And a Zn-Al-Si-based Zn-Al-plated steel sheet composed of the remaining Zn. The plating layer is composed of α phase (Al rich) and β phase (Zn rich) + eutectic phase of α phase, so it shows high rust prevention to spread rust, but does not have sufficient sacrificial anticorrosion action, so it prevents edge protection. Not enough rust. Also, Japanese Patent Application Laid-Open No. 50-104731 discloses Al: 5-2.
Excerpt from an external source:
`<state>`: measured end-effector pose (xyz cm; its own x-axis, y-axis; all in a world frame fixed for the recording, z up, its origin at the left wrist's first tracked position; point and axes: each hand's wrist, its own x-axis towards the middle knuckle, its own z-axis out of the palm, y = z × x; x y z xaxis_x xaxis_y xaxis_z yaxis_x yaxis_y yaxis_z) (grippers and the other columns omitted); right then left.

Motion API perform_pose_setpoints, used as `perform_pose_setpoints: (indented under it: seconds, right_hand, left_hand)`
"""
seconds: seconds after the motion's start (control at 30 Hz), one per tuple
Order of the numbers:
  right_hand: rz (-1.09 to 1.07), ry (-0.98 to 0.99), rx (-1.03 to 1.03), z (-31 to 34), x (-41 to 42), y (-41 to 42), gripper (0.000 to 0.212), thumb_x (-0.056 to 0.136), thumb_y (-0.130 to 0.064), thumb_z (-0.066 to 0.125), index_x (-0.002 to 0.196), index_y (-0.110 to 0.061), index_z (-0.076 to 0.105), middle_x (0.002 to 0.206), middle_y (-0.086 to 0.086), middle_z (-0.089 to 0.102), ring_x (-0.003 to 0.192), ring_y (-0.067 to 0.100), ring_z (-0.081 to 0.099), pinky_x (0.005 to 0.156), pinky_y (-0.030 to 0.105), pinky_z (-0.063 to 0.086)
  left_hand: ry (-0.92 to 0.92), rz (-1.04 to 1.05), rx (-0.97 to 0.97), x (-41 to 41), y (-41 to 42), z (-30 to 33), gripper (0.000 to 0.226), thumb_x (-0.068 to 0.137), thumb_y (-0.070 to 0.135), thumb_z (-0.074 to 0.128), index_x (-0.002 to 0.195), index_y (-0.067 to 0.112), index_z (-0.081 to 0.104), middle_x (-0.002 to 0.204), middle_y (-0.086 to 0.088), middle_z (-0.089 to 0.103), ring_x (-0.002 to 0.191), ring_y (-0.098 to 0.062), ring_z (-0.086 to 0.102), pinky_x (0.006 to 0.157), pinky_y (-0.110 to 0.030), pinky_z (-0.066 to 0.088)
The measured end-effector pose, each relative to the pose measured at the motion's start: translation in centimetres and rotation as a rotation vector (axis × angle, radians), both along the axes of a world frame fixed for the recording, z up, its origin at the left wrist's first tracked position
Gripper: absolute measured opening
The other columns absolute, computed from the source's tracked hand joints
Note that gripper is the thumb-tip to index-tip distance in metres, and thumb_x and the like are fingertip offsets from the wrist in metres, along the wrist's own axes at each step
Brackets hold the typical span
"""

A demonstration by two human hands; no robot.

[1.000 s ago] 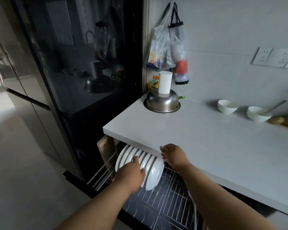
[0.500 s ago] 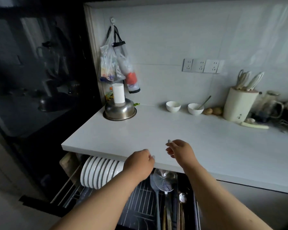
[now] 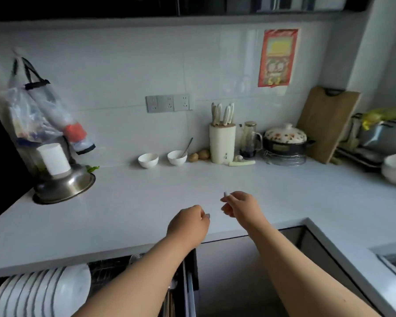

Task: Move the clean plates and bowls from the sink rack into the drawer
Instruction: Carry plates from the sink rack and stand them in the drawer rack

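- Both hands have lifted from drawer (image 3: 188, 294) to above countertop (image 3: 128, 216).
- Left hand (image 3: 188, 225): loosely curled, empty.
- Right hand (image 3: 240, 205): relaxed, empty.
- Plates (image 3: 41, 291) upright in drawer, lower left.

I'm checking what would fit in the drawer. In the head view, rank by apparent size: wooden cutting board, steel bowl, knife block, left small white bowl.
1. wooden cutting board
2. steel bowl, though it sits nearer the camera
3. knife block
4. left small white bowl
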<state>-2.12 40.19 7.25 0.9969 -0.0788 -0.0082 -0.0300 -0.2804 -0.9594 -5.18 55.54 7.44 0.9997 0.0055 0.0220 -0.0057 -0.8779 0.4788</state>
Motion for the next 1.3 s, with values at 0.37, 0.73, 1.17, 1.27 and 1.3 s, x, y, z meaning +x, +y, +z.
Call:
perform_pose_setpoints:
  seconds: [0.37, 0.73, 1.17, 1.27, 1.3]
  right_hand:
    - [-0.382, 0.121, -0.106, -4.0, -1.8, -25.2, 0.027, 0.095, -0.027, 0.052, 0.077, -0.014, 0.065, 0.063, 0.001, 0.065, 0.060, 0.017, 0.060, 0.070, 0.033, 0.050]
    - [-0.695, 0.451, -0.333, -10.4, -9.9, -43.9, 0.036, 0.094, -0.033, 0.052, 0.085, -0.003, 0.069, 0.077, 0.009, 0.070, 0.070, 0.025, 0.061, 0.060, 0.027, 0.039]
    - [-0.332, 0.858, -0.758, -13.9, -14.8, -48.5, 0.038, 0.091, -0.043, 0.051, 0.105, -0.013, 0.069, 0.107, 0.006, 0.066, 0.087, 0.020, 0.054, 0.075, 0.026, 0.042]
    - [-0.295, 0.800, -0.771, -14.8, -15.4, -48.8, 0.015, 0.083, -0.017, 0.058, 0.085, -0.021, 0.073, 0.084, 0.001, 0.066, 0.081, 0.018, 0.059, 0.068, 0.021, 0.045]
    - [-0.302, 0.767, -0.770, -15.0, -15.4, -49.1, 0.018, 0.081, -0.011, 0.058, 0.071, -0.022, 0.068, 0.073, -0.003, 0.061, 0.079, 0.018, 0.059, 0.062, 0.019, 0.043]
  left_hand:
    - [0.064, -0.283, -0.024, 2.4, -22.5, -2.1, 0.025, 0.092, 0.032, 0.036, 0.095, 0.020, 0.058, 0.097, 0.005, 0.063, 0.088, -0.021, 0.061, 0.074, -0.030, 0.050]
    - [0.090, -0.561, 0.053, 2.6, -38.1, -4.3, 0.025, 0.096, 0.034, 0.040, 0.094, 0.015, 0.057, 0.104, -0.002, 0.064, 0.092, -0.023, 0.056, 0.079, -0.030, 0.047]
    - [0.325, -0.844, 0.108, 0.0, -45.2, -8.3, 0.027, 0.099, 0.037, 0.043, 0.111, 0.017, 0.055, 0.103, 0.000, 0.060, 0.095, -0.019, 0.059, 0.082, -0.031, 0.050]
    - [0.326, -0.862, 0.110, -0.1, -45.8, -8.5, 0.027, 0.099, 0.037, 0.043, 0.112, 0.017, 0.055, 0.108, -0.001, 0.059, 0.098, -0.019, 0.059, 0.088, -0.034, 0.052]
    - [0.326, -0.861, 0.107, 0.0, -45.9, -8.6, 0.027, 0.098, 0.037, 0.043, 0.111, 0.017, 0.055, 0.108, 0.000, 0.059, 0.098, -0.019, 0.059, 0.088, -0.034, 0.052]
Zn-Al-Si-based Zn-Al composed of 0 wt%, Si: <5 wt% and residual Zn
Japanese Patent Application Laid-Open No. 54-23033 discloses that a plated steel sheet contains Al: 2 to 20 wt%,
: 0.001 to 0.5 wt%, Sn: 0.01 to 0.1 wt%, and a Zn-Al-Si-Sn-based Zn-Al-plated steel sheet comprising Zn. However, in any case where the Al content exceeds 5 wt%, there is a problem that the α-phase in which Al-rich is developed precipitates as a primary crystal in the plating film, and the sacrificial corrosion protection effect of the plating layer is reduced. Alternatively, while exhibiting excellent corrosion resistance in a severely corrosive environment, intergranular corrosion is extremely likely to occur due to the effect of added Sn, which poses a practical problem. Unlike a normal hot-dip galvanized steel sheet, the appearance of the Zn-Al-plated steel sheet has a unique spangle-like spangle pattern. However, this has a disadvantage that it has an adverse effect of intergranular corrosion on the corrosion resistance, and a spangle pattern appears on the appearance of the coating. As a method of improving this, there is a quenching treatment after plating, but this alone is not sufficient for the above-mentioned effect of eliminating the turtle shell spangle pattern. (Problems to be Solved by the Invention) The present invention is to suppress the generation of a unique tortoiseshell spangle pattern which hardly disappears even in a quenching treatment generated in a Zn-Al plated steel sheet. (Means for Solving the Problems) The present invention relates to the following: Al: 3.0 to 10 wt%; Si: Al: 0.2 to 0.45%;
g: 0.01 to 1.0 wt%, the total of unavoidable impurities is less than 0.02 wt%, and the balance is plated with a Zn plating bath. It is an aluminum alloy plated steel sheet. (Action) The present invention focuses on the fact that the turtle shell spangle pattern is caused by the wettability of the plating bath at the interface with the iron base material, and as a result of intensive studies, it is found that the addition of a small amount of Si to the Zn-Al plating bath is effective. It was made based on. The technical improvement points in the present invention are as follows. A small amount of Si is added to the Zn-Al plating bath to increase the wettability between the steel plate and the plating, thereby reducing the spangle pattern unique to the Zn-Al plated steel plate. Also,
At the same time, Al enriched at or near the grain boundaries of the plating layer or the Fe-based alloy layer is eutectic-solidified by Si, so that the active Al is passivated, thereby improving the plating adhesion and the corrosion resistance. Prevent intergranular corrosion due to unavoidable impurities such as Pb in the Zn-Al plating layer,
Further, Mg is used in combination to suppress the anode corrosion in the Zn-rich β phase, expand the passivation region, and further increase the corrosion resistance. Hereinafter, the reasons for limiting the components of the plating bath in the present invention will be described.・ Aluminum In the Zn—Al plated steel sheet of the present invention, the effect of Al is Al in the plating bath.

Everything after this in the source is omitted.